За столом друг напротив друга сидели двое.
— Ага, — заметил Фраффин. — Слева от нас отец вашей любимицы, а справа — человек, за которого она вышла бы замуж, если бы мы не вмешались и не переправили ее вам.
— Глупые, никуда не годные туземцы, — фыркнул Келексел.
— Но она наблюдает за ними как раз в данный момент, — произнес Фраффин. — Именно это и показывает сейчас ее репродьюсер… которым ты так предусмотрительно ее снабдил.
— Она вполне счастлива здесь. Я нисколько в этом не сомневаюсь, — заметил Келексел.
— Почему бы тогда тебе не отказаться от применения манипулятора? — задал коварный вопрос Фраффин.

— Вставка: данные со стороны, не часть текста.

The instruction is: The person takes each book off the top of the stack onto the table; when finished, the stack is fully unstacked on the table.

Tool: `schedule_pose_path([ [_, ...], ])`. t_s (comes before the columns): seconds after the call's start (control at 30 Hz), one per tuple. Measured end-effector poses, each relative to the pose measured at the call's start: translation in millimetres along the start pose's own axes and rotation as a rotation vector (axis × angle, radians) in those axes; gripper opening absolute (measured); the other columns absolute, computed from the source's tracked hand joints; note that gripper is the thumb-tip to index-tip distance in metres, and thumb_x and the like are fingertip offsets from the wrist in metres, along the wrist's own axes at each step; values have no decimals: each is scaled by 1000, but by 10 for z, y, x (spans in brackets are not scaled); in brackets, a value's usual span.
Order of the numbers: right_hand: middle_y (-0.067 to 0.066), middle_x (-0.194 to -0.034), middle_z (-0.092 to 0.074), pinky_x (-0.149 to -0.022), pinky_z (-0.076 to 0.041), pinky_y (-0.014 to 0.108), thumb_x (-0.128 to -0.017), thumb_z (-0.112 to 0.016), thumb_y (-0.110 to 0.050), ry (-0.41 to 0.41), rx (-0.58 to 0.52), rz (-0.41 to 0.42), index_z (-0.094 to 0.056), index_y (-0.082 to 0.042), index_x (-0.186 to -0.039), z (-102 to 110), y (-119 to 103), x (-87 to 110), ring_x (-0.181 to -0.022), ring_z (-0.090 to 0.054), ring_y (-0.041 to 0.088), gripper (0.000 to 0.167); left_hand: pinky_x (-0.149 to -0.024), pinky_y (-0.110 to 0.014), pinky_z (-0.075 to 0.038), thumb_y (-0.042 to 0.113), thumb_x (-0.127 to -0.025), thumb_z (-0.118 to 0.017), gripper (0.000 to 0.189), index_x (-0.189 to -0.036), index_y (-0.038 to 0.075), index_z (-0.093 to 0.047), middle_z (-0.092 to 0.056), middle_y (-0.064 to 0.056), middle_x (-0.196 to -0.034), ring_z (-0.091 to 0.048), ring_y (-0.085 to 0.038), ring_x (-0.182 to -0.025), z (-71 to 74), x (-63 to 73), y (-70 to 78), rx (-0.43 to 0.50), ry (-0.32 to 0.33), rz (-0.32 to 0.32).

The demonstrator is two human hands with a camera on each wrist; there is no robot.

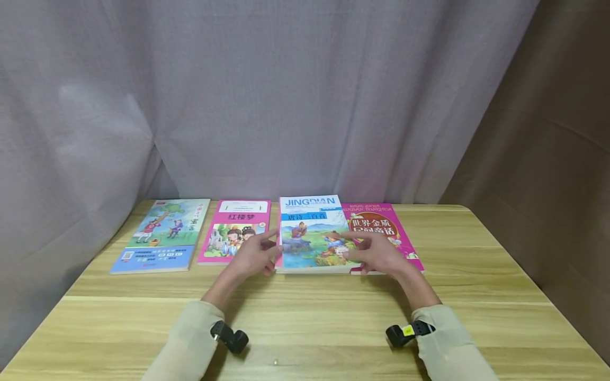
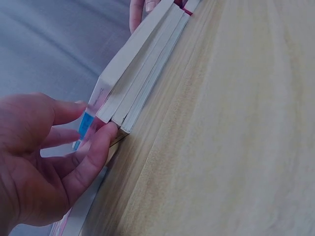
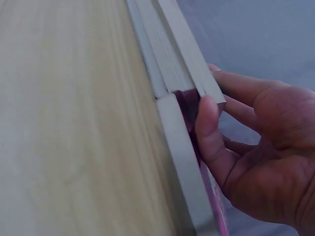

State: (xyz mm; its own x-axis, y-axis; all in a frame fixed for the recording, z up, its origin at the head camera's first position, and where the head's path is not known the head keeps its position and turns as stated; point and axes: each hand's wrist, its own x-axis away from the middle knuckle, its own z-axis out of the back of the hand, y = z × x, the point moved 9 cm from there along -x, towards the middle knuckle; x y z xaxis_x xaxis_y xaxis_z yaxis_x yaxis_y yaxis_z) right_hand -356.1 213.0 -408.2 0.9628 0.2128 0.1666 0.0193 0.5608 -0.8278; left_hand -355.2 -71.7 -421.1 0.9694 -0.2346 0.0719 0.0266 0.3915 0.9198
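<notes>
The left hand (image 1: 252, 256) and the right hand (image 1: 381, 254) flank the top book (image 1: 310, 254), one at each side, wrists apart and fingers pointing inward. Bent fingers touch the edges at both near corners; whether either hand truly grips or only touches, I cannot tell.

The top book lies between the hands, face up, its long axis running away from the person; neither hand is clearly nearer to it. It rests over the lower books (image 2: 145, 76), and from the left wrist a narrow gap shows beneath it. There, one left fingertip also meets the corner of the lower books.

Just right of the top book is the right pink book (image 1: 376, 225), partly hidden by it and by the right hand, crowding that side. Left of the top book, a little apart, lies the left pink book (image 1: 233, 233), its near corner behind the left hand. Farther left is the blue-green book (image 1: 162, 233). All lie on the wooden table (image 1: 305, 317); beyond the top book hangs a grey curtain (image 1: 248, 95).
</notes>
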Motion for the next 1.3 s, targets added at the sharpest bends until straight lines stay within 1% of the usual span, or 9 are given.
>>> schedule_pose_path([
  [0.37,14,-92,-62,-61,-65,40,-90,-85,-23,-151,-27,-25,-55,-19,-155,114,117,149,-58,-64,23,72,-62,-31,-64,15,-95,-79,76,-162,9,-43,-66,-24,-137,-68,-21,-69,-31,-21,47,-62,19,31],
  [0.47,18,-107,-63,-66,-65,39,-91,-84,-30,-120,-7,-7,-56,-19,-154,123,112,127,-74,-67,23,70,-62,-31,-64,17,-95,-80,77,-161,7,-42,-67,-23,-136,-68,-21,-69,-25,-20,45,-76,32,34],
  [0.63,26,-148,-51,-70,-57,30,-92,-82,-40,-21,-23,-23,-56,-22,-155,107,152,37,-102,-59,26,70,-61,-31,-63,19,-94,-81,76,-160,8,-45,-69,-21,-134,-68,-21,-68,-17,-14,18,-106,53,56],
  [0.8,26,-166,-38,-85,-60,31,-93,-82,-36,16,-79,-51,-57,-24,-154,107,207,-8,-130,-55,36,66,-60,-31,-62,19,-93,-81,76,-160,9,-46,-69,-20,-134,-67,-20,-67,-18,-10,-4,-112,66,76],
  [0.87,25,-168,-35,-88,-61,32,-94,-81,-34,20,-99,-56,-57,-24,-154,134,216,-3,-128,-60,34,65,-60,-30,-61,19,-93,-82,75,-159,9,-47,-70,-20,-132,-67,-20,-67,-19,-13,-3,-114,70,77],
  [1.0,26,-169,-31,-83,-65,34,-95,-80,-30,9,-155,-59,-56,-24,-155,192,225,24,-100,-74,25,65,-59,-30,-62,18,-92,-83,75,-158,8,-49,-71,-19,-129,-67,-19,-67,-16,-17,7,-108,73,72],
  [1.07,26,-170,-30,-81,-65,34,-96,-79,-28,3,-170,-54,-55,-24,-156,215,220,40,-95,-75,22,65,-59,-29,-62,18,-92,-83,75,-157,7,-49,-71,-19,-128,-67,-19,-67,-14,-18,11,-108,73,70],
  [1.17,25,-169,-32,-81,-65,35,-96,-79,-25,13,-187,-51,-55,-24,-156,255,192,68,-99,-76,30,64,-59,-29,-62,19,-91,-83,75,-157,8,-49,-71,-20,-128,-67,-19,-67,-17,-16,10,-111,75,79],
  [1.3,24,-170,-32,-83,-64,32,-96,-79,-29,53,-157,-53,-56,-29,-155,335,154,118,-120,-69,36,63,-59,-29,-61,19,-92,-83,75,-158,10,-49,-71,-20,-129,-67,-19,-66,-13,-6,-1,-127,78,78],
])
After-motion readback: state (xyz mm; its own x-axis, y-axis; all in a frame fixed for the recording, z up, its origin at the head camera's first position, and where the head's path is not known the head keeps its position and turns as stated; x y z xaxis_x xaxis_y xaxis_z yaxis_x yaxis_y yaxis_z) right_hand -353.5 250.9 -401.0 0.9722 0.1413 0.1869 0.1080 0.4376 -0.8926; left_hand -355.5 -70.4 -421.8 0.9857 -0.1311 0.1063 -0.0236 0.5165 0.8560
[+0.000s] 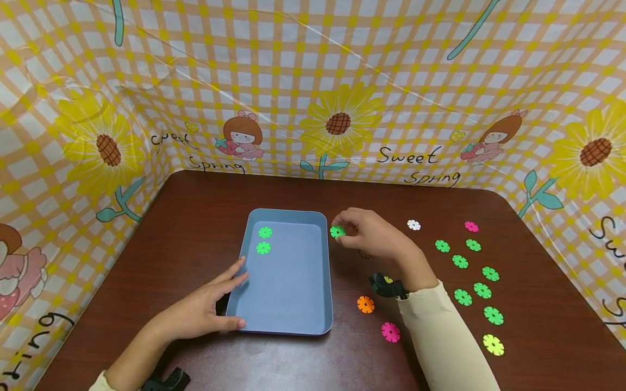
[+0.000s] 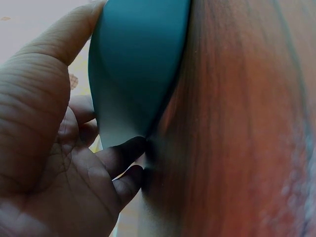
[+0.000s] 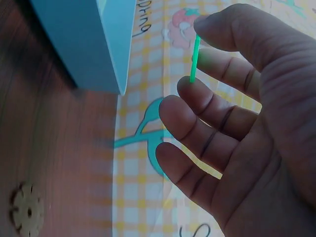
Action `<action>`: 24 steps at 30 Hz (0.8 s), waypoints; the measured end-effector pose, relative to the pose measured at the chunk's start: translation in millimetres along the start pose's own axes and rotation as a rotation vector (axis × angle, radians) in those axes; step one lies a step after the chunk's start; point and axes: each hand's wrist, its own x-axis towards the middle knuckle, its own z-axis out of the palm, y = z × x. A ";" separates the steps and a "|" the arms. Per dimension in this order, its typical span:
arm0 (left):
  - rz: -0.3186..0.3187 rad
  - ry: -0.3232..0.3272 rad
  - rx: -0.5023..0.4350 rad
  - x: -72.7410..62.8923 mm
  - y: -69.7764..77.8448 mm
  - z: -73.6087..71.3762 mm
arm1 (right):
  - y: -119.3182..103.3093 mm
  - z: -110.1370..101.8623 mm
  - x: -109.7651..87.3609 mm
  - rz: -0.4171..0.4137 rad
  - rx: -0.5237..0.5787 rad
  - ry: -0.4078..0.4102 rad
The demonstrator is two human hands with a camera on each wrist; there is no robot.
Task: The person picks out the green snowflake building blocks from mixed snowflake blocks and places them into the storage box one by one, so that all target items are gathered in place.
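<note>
A shallow blue tray (image 1: pixel 288 293) lies on the table, with two green notched plastic discs, the upper disc (image 1: pixel 265 232) and the lower disc (image 1: pixel 263 248), near its far left corner. My left hand (image 1: pixel 210 307) holds the tray's left side near the front corner; thumb and two fingertips reach over the rim, while other fingers curl against the outer wall (image 2: pixel 138 98). Just beyond the tray's right rim, my right hand (image 1: pixel 374 233) pinches a third green notched disc (image 1: pixel 337 232) between thumb and fingers. That disc appears edge-on in the right wrist view (image 3: pixel 195 59).
Right of the tray lie an orange disc (image 1: pixel 365 304) and a pink disc (image 1: pixel 390 332). Farther right are several green discs (image 1: pixel 460 262), a white disc (image 1: pixel 413 225), another pink disc (image 1: pixel 471 226) and a yellow disc (image 1: pixel 493 345). A checked cloth (image 1: pixel 283 70) walls the table's back and sides.
</note>
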 end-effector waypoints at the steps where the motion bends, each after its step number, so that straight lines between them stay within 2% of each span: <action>1: 0.001 0.001 -0.002 -0.2 0.1 0.1 | -2.0 0.9 1.8 -0.010 0.002 -0.002; 9: 0.009 0.005 0.008 -0.4 0.0 -0.4 | -16.8 8.4 15.8 -0.096 0.013 -0.001; 14: 0.015 0.003 0.014 0.0 0.1 -0.9 | -27.0 14.7 26.7 -0.106 0.005 -0.005; 24: 0.008 0.004 0.009 0.5 -0.2 -0.4 | -42.7 38.2 51.3 -0.115 -0.036 -0.064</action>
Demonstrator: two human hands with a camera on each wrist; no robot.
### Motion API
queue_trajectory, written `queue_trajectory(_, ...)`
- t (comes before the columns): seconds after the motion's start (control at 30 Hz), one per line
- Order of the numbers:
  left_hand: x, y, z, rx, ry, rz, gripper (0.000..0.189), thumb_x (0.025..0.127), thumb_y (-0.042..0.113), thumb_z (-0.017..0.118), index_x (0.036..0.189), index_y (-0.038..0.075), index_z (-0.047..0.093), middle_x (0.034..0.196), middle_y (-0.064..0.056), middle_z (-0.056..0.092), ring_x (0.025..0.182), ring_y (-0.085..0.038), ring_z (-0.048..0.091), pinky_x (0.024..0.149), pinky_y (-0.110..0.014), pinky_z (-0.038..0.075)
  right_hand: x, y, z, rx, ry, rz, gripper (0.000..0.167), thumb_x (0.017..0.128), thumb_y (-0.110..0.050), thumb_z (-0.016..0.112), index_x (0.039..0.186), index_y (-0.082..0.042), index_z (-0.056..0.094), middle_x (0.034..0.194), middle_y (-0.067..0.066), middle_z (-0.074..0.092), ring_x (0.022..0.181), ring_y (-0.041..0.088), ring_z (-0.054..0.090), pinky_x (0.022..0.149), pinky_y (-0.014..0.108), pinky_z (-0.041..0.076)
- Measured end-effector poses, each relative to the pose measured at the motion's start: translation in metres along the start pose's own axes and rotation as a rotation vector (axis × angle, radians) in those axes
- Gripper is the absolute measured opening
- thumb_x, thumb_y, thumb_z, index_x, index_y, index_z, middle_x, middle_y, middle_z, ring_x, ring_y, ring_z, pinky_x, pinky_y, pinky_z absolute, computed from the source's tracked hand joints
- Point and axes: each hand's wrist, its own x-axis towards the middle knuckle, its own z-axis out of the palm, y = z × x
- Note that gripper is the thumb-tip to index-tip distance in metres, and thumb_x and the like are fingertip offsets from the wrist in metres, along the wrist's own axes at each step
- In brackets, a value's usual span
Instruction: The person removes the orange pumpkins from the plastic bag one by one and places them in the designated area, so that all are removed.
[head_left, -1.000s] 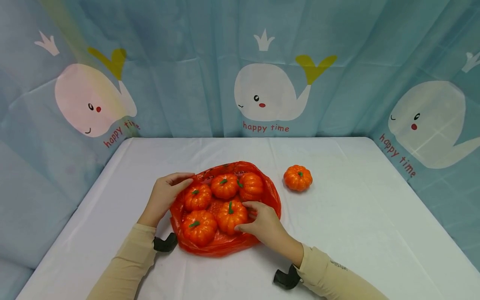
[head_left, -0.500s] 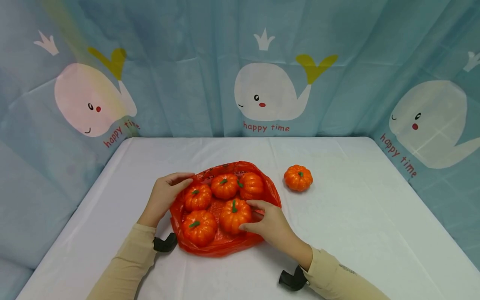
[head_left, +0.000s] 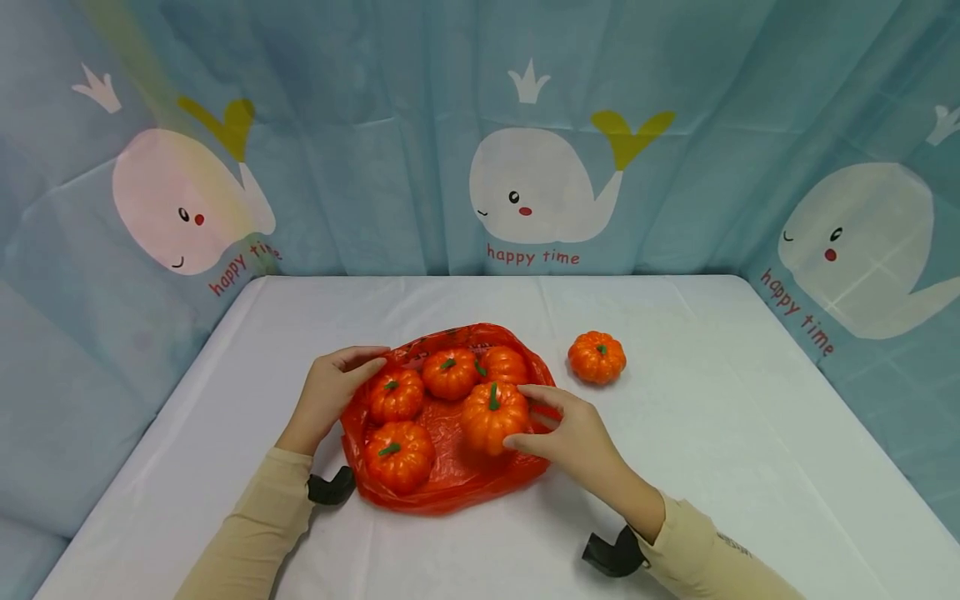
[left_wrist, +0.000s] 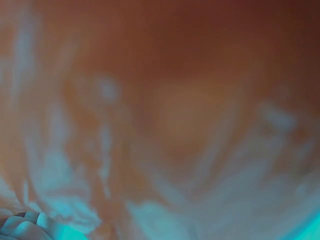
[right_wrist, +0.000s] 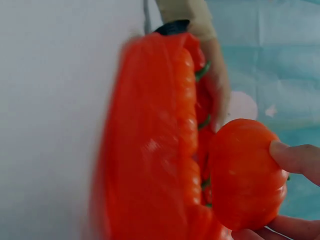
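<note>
Orange pumpkin (head_left: pixel 493 423), pinched by my right fingers (head_left: pixel 549 396), had risen, apparently freed; my left fingers (head_left: pixel 366 369) gripped the red bag (head_left: pixel 442 500).

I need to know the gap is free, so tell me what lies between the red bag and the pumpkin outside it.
Nothing stands between the red bag and the loose pumpkin: the head view shows only bare white cloth there.

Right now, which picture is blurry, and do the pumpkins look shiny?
Left wrist view: nearly everything is smeared, too out of focus to name; right wrist view: the outer edge of the bag is blurred, the held pumpkin clearer; head view: mostly sharp, with small bright glints on the pumpkins and a soft shadow by the loose pumpkin on the table.
</note>
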Motion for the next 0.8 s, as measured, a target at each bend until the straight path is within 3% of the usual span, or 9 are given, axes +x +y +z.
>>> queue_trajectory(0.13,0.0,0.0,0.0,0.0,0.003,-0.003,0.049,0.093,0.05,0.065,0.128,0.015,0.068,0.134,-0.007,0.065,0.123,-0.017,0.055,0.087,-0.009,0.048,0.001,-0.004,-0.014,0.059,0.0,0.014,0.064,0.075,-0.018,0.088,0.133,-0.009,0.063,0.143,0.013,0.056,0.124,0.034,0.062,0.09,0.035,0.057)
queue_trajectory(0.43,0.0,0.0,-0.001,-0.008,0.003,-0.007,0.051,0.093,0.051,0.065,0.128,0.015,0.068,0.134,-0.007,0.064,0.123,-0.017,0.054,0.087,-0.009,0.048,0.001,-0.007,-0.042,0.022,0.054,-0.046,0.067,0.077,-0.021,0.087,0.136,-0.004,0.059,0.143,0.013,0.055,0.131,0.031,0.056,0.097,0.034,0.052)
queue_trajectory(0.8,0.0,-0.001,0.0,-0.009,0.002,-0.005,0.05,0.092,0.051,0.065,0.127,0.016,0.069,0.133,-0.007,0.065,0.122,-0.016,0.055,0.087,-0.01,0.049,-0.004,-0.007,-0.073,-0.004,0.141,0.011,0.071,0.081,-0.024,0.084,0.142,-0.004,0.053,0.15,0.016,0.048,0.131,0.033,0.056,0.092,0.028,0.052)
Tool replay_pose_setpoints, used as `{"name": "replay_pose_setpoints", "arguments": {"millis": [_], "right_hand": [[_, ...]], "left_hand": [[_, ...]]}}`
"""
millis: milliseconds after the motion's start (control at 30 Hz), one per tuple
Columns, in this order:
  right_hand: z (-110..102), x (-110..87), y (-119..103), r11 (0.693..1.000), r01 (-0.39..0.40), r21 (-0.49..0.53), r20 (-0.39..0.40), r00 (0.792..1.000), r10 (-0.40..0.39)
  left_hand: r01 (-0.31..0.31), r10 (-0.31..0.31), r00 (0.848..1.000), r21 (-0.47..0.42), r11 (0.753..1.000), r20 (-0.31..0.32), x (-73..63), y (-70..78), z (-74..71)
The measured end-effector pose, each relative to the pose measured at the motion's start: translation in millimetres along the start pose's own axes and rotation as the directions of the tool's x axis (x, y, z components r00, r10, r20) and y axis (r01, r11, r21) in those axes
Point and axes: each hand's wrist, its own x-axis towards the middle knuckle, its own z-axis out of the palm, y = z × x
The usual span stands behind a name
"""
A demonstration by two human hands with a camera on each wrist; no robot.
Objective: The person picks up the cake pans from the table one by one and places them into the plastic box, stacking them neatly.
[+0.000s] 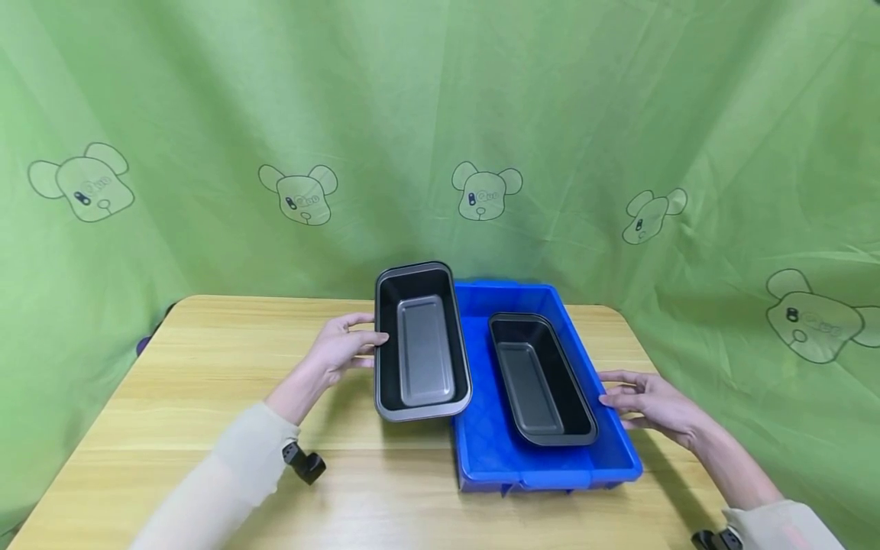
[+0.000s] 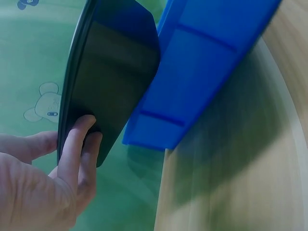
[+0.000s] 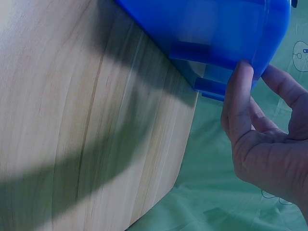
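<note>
My left hand (image 1: 341,350) pinches a dark grey loaf pan (image 1: 426,351) by its left long rim, thumb over the edge and fingers against the outer wall. In the head view the pan is tilted with its inside facing me and overlaps the left side of a blue plastic bin (image 1: 484,412). The left wrist view shows the pan's dark outer side (image 2: 115,62) with fingertips on it. A second loaf pan (image 1: 536,386) lies inside the bin, toward its right side. My right hand (image 1: 653,401) grips the bin's right rim, thumb on top and fingers against the outer wall (image 3: 216,29).
The bin stands on a light wood table (image 1: 330,473) with rounded far corners. Behind and around the table hangs a green curtain (image 1: 399,114) printed with cartoon animal heads. Each wrist wears a small black camera (image 1: 304,463).
</note>
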Motion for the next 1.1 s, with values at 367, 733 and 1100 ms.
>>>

— Я так и сделаю, когда она будет полностью под контролем, — ответил Келексел. — Когда самка окончательно поймет, что мы способны дать ей, она будет служить Чему, испытывая не только удовлетворение, но и глубокую благодарность.
— Конечно, — согласился Фраффин. Он внимательно смотрел на профиль Энди Фурлоу. Тот что-то говорил, но Фраффин не включил звук. — Вот почему она и смотрит эту сцену из моего текущего произведения.
— А что такого интересного в этой сцене? — спросил Келексел. — Верно, ее потрясает ваше мастерство режиссера.
— Разумеется, — согласился Фраффин.
Келексел всмотрелся в туземца слева. Отец ее любимицы? Он отметил, что веки туземца опущены. Это существо с суровыми чертами напустило на себя таинственный вид. Абориген походил своими небольшими размерами на крупного Чема. Как может такое существо быть отцом изящной и грациозной его любимицы?
— Тот, за которого она хотела выйти замуж, — местный знахарь, — произнес Фраффин.
— Знахарь?
— Они предпочитают называть их психологами. Может, подслушаем их разговор?
— Как вы сами сказали: «Разве от этого может быть какой-нибудь вред?»
Фраффин переместил рычаг включения звука.
— Да, конечно.
— Наверное, это будет занимательно, — заметил Келексел, но в его голосе не было веселья. Почему ее любимица наблюдает за этими существами из своего прошлого? Ведь это может принести ей лишь одни страдания.
— Тс-с! — прошипел Фраффин.
— Что?
— Слушайте!
Фурлоу наклонился к столу, заваленному грудой бумаг. Звук едва можно было разобрать. В застоявшемся воздухе пахло пылью и еще какими-то незнакомыми ароматами, которые доносила до них чувствительная силовая паутина.